● **What you should do**:
Set down the full data below exactly as given, please.

● **Dataset extract**:

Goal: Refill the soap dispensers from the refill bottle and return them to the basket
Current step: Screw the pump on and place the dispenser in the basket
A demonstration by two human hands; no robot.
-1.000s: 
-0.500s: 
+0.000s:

● **Response area**:
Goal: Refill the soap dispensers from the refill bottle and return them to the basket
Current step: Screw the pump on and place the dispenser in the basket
A demonstration by two human hands; no robot.
-1.000s: 
-0.500s: 
+0.000s:

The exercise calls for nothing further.